Kadell Thomas (born November 26, 1996) is a Canadian professional soccer player who plays for Sigma FC in League1 Ontario.

Early life
A native of Brampton, Ontario, Thomas began playing soccer with Brampton Youth SC before later joining Brampton East SC. At age 15, he joined the Sigma FC youth program.

College career
In 2014, Thomas attended Cloud County Community College, playing for the men's soccer team, where he recorded two goals and five assists in 19 appearances.
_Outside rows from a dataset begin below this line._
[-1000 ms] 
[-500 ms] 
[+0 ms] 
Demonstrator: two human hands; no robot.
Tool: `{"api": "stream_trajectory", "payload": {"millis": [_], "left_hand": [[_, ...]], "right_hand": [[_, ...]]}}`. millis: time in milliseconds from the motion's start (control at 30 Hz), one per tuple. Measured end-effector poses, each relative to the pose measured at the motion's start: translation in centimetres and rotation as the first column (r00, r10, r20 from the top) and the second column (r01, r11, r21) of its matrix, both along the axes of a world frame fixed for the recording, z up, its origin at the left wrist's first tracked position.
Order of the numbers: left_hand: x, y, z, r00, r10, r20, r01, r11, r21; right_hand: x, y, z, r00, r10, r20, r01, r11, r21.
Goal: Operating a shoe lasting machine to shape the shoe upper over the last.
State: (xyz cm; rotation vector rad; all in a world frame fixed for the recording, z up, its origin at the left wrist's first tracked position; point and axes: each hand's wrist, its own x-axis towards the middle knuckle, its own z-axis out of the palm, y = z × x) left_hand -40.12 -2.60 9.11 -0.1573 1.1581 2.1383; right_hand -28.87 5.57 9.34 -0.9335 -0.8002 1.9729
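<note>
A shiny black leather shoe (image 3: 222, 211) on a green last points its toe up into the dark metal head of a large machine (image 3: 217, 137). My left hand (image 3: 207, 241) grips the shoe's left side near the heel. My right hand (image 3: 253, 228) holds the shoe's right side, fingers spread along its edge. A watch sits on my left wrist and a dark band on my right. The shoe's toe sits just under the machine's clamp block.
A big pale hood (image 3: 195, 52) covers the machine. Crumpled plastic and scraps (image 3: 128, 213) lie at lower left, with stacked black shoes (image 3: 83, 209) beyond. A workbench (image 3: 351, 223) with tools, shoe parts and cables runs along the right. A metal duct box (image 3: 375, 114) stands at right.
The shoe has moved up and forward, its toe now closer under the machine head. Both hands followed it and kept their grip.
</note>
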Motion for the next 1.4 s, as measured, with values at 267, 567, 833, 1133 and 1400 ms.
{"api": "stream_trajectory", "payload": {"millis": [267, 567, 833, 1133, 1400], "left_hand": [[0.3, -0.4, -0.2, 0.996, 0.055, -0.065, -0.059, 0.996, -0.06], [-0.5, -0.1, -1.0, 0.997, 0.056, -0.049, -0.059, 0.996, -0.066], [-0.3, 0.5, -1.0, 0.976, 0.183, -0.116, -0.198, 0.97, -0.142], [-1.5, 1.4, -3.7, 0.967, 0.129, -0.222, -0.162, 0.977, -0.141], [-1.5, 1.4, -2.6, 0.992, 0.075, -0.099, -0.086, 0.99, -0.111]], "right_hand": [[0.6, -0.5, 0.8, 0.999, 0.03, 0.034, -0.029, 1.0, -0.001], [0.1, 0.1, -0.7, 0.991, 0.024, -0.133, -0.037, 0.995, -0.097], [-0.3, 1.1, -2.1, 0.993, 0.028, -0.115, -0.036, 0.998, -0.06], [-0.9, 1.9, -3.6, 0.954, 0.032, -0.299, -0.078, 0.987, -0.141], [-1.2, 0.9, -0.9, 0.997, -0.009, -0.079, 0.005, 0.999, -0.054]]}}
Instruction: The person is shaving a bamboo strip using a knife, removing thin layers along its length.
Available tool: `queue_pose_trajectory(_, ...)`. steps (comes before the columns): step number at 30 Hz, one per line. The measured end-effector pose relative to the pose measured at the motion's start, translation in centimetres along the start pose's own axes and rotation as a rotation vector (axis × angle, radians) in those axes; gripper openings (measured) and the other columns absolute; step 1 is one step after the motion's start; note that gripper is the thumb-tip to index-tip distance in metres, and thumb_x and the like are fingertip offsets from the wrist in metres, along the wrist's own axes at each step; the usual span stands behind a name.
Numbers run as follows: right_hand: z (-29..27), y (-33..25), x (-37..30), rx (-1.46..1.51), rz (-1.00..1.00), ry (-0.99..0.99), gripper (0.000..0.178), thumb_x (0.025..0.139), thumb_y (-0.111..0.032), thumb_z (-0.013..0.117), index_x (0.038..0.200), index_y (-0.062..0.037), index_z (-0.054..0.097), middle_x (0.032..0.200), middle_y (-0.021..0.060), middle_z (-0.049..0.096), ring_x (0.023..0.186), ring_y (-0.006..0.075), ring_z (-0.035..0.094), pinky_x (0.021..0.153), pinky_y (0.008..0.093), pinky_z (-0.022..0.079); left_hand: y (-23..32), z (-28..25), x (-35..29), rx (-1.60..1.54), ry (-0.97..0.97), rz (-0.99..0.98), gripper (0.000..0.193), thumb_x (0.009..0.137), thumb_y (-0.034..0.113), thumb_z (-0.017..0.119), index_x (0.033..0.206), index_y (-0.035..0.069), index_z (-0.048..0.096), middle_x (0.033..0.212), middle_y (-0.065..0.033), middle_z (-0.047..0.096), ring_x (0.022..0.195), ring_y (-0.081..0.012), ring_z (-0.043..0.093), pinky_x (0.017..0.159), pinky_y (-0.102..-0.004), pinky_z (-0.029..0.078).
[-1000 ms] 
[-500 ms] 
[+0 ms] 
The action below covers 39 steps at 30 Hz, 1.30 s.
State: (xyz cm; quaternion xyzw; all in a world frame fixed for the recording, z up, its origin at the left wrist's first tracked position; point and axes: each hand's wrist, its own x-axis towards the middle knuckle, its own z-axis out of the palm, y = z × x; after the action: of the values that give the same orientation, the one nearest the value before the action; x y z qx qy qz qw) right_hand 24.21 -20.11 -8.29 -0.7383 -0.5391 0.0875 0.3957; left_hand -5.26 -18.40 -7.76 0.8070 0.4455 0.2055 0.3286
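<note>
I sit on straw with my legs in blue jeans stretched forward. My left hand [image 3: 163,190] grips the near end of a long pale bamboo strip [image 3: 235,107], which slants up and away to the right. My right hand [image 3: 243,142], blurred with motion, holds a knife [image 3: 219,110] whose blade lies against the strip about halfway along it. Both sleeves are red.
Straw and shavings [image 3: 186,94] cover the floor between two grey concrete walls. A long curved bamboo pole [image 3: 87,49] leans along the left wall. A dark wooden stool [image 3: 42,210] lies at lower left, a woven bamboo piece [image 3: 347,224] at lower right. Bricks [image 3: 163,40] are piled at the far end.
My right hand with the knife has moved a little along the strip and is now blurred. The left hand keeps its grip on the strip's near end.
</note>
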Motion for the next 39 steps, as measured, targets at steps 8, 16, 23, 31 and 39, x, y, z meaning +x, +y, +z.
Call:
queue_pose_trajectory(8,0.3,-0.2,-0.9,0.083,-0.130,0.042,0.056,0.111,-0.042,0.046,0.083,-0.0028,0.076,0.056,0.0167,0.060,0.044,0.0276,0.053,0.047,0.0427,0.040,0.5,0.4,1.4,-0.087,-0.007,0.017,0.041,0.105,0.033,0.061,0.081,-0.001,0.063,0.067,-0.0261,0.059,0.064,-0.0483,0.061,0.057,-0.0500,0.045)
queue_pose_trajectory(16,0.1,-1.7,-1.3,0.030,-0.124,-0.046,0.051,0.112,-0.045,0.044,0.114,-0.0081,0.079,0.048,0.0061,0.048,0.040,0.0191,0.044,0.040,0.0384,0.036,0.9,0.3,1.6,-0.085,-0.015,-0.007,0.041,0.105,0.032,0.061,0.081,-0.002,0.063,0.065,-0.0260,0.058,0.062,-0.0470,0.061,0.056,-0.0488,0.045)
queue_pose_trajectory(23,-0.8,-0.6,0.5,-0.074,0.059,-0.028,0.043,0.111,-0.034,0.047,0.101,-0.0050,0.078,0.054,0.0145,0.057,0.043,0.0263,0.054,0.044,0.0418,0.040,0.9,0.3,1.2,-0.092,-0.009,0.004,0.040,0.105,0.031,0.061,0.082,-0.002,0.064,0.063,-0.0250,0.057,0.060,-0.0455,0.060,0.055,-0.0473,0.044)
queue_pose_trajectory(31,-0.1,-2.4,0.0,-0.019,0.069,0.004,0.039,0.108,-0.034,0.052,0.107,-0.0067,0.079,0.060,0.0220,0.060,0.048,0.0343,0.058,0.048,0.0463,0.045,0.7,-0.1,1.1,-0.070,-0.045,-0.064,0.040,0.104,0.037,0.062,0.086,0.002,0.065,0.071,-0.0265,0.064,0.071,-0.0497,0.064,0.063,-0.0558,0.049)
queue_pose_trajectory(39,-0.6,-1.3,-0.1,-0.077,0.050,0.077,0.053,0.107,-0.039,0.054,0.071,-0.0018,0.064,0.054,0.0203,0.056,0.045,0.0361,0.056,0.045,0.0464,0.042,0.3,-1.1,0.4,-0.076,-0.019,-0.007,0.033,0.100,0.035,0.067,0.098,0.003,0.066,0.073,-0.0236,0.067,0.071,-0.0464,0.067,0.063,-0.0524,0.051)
In 2016, he attended Broward College, recording eight goals and four assists in six appearances, earning second team all-star honours.

In 2017, he was set to transfer to California State University, Fullerton to play for the Cal State Fullerton Titans, but did not eventually join.

In 2022, he began attending Humber College, where he will play for the men's soccer team.

Club career
He made his senior debut with Sigma FC in League1 Ontario in 2014. In 2017, Thomas scored a career-high seventeen goals in eighteen appearances, tied for second among league top scorers, and was subsequently named to the league First All-Star Team. In 2018, Thomas made fourteen league appearances, scoring four goals and added another four goals in three playoff appearances. He was subsequently named to the league First All-Star Team for the second year in a row.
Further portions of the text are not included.